EXERCISE OBJECTIVE: Could you copy out all of the entries exactly?

[Stored items]
'''

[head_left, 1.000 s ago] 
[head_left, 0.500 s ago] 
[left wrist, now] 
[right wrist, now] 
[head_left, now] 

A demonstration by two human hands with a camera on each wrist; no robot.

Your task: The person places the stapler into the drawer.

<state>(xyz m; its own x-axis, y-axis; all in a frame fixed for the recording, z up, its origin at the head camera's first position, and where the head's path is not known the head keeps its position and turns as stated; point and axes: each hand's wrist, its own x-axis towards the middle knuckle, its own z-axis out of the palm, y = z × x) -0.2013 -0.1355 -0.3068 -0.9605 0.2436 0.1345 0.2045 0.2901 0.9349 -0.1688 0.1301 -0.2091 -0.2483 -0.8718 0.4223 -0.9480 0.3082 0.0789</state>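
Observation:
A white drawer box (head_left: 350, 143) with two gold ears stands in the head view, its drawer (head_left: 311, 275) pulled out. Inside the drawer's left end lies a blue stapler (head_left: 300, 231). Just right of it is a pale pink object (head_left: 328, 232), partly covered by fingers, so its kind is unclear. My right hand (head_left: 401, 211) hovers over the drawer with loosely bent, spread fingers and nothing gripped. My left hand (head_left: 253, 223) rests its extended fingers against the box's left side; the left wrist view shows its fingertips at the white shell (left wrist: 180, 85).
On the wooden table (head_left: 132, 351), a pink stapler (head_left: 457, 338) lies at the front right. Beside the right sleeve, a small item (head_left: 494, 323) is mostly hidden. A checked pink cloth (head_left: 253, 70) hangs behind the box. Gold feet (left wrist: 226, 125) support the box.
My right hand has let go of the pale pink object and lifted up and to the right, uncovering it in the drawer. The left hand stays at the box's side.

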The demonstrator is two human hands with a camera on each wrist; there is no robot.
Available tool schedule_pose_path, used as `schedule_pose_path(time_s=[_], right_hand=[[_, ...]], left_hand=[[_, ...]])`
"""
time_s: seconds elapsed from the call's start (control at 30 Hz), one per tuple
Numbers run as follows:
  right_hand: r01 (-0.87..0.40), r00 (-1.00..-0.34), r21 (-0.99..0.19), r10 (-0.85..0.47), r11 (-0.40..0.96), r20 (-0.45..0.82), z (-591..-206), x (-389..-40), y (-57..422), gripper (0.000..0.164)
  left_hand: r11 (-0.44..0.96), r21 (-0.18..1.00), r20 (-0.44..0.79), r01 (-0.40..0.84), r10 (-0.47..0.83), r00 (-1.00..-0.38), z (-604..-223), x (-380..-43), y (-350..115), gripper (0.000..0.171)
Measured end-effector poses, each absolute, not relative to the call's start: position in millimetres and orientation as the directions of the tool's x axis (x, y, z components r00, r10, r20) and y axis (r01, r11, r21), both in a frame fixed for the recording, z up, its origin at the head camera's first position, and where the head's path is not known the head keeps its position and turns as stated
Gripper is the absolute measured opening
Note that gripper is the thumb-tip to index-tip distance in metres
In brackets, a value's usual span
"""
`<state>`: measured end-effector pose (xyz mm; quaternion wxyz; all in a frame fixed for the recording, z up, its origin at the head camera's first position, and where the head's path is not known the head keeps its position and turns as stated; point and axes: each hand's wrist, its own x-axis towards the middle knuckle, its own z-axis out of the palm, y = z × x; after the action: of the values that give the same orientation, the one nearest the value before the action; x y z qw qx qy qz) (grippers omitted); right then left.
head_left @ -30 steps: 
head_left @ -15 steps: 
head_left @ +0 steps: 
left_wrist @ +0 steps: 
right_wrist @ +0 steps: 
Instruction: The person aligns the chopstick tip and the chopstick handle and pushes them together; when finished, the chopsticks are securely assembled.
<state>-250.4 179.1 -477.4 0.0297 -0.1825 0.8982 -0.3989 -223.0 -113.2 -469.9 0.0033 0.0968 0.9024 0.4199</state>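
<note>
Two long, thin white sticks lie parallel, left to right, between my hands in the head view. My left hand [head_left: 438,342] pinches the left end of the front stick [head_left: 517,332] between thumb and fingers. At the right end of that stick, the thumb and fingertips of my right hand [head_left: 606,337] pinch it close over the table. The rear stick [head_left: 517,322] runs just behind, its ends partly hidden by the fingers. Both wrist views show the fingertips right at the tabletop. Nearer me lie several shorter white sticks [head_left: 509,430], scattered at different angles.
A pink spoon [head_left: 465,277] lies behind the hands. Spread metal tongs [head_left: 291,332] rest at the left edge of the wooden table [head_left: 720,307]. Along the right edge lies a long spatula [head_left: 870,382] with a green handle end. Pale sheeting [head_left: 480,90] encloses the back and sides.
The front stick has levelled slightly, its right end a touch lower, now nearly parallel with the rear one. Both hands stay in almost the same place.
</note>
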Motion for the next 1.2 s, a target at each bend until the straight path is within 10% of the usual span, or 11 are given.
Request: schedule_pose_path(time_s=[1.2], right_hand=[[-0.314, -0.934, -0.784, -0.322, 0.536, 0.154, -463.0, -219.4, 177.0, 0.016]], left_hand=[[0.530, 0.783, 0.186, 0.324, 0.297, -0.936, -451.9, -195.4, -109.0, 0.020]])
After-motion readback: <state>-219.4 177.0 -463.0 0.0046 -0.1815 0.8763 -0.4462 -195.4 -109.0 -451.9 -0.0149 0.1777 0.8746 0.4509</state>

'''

EXERCISE RESULT:
[head_left, 1.000 s ago] 
[head_left, 0.500 s ago] 
[left wrist, now] 
[right wrist, now] 
[head_left, now] 

A demonstration by two human hands with a camera on each wrist; no robot.

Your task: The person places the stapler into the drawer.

<state>(xyz m; its own x-axis, y-axis; all in a frame fixed for the recording, z up, its origin at the head camera's first position, and where the head's path is not known the head keeps its position and turns as stated; point and axes: each hand's wrist, its own x-axis towards the middle knuckle, its own z-axis out of the palm, y = z × x) -0.2013 -0.1355 -0.3068 -0.9605 0.2436 0.1345 0.2045 0.2901 0.9349 -0.1688 0.1301 -0.2091 -0.2483 -0.8718 0.4223 -0.9480 0.3082 0.0789</state>
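Observation:
A white drawer box (head_left: 350, 143) with two gold ears stands in the head view, its drawer (head_left: 311, 275) pulled out. Inside the drawer's left end lies a blue stapler (head_left: 300, 231). Just right of it is a pale pink object (head_left: 328, 232), partly covered by fingers, so its kind is unclear. My right hand (head_left: 401, 211) hovers over the drawer with loosely bent, spread fingers and nothing gripped. My left hand (head_left: 253, 223) rests its extended fingers against the box's left side; the left wrist view shows its fingertips at the white shell (left wrist: 180, 85).
On the wooden table (head_left: 132, 351), a pink stapler (head_left: 457, 338) lies at the front right. Beside the right sleeve, a small item (head_left: 494, 323) is mostly hidden. A checked pink cloth (head_left: 253, 70) hangs behind the box. Gold feet (left wrist: 226, 125) support the box.
My right hand has let go of the pale pink object and lifted up and to the right, uncovering it in the drawer. The left hand stays at the box's side.
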
The demonstrator is two human hands with a camera on each wrist; there is no robot.
Available tool schedule_pose_path, used as `schedule_pose_path(time_s=[_], right_hand=[[_, ...]], left_hand=[[_, ...]])`
"""
time_s: seconds elapsed from the call's start (control at 30 Hz), one per tuple
Numbers run as follows:
  right_hand: r01 (-0.87..0.40), r00 (-1.00..-0.34), r21 (-0.99..0.19), r10 (-0.85..0.47), r11 (-0.40..0.96), r20 (-0.45..0.82), z (-591..-206), x (-389..-40), y (-57..422), gripper (0.000..0.164)
  left_hand: r11 (-0.44..0.96), r21 (-0.18..1.00), r20 (-0.44..0.79), r01 (-0.40..0.84), r10 (-0.47..0.83), r00 (-1.00..-0.38), z (-604..-223), x (-380..-43), y (-350..115), gripper (0.000..0.171)
Measured end-effector poses, each absolute, not relative to the call's start: position in millimetres and orientation as the directions of the tool's x axis (x, y, z components r00, r10, r20) and y axis (r01, r11, r21), both in a frame fixed for the recording, z up, its origin at the head camera's first position, and where the head's path is not known the head keeps its position and turns as stated
Gripper is the absolute measured opening
Note that gripper is the thumb-tip to index-tip distance in metres
In brackets, a value's usual span
"""
`<state>`: measured end-effector pose (xyz mm; quaternion wxyz; all in a frame fixed for the recording, z up, its origin at the head camera's first position, and where the head's path is not known the head keeps its position and turns as stated; point and axes: each hand's wrist, its own x-axis towards the middle knuckle, its own z-axis out of the palm, y = z × x; after the action: of the values that give the same orientation, the one nearest the value before the action; x y z qw qx qy qz) (grippers omitted); right then left.
head_left @ -30 steps: 
head_left @ -15 steps: 
head_left @ +0 steps: 
left_wrist @ +0 steps: 
right_wrist @ +0 steps: 
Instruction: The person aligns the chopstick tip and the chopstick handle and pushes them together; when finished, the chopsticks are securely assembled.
<state>-250.4 179.1 -477.4 0.0297 -0.1825 0.8982 -0.3989 -223.0 -113.2 -469.9 0.0033 0.0968 0.9024 0.4199</state>
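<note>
Two long, thin white sticks lie parallel, left to right, between my hands in the head view. My left hand [head_left: 438,342] pinches the left end of the front stick [head_left: 517,332] between thumb and fingers. At the right end of that stick, the thumb and fingertips of my right hand [head_left: 606,337] pinch it close over the table. The rear stick [head_left: 517,322] runs just behind, its ends partly hidden by the fingers. Both wrist views show the fingertips right at the tabletop. Nearer me lie several shorter white sticks [head_left: 509,430], scattered at different angles.
A pink spoon [head_left: 465,277] lies behind the hands. Spread metal tongs [head_left: 291,332] rest at the left edge of the wooden table [head_left: 720,307]. Along the right edge lies a long spatula [head_left: 870,382] with a green handle end. Pale sheeting [head_left: 480,90] encloses the back and sides.
The front stick has levelled slightly, its right end a touch lower, now nearly parallel with the rear one. Both hands stay in almost the same place.
</note>
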Motion for the next 1.2 s, a target at each bend until the straight path is within 10% of the usual span, or 11 are given.
Request: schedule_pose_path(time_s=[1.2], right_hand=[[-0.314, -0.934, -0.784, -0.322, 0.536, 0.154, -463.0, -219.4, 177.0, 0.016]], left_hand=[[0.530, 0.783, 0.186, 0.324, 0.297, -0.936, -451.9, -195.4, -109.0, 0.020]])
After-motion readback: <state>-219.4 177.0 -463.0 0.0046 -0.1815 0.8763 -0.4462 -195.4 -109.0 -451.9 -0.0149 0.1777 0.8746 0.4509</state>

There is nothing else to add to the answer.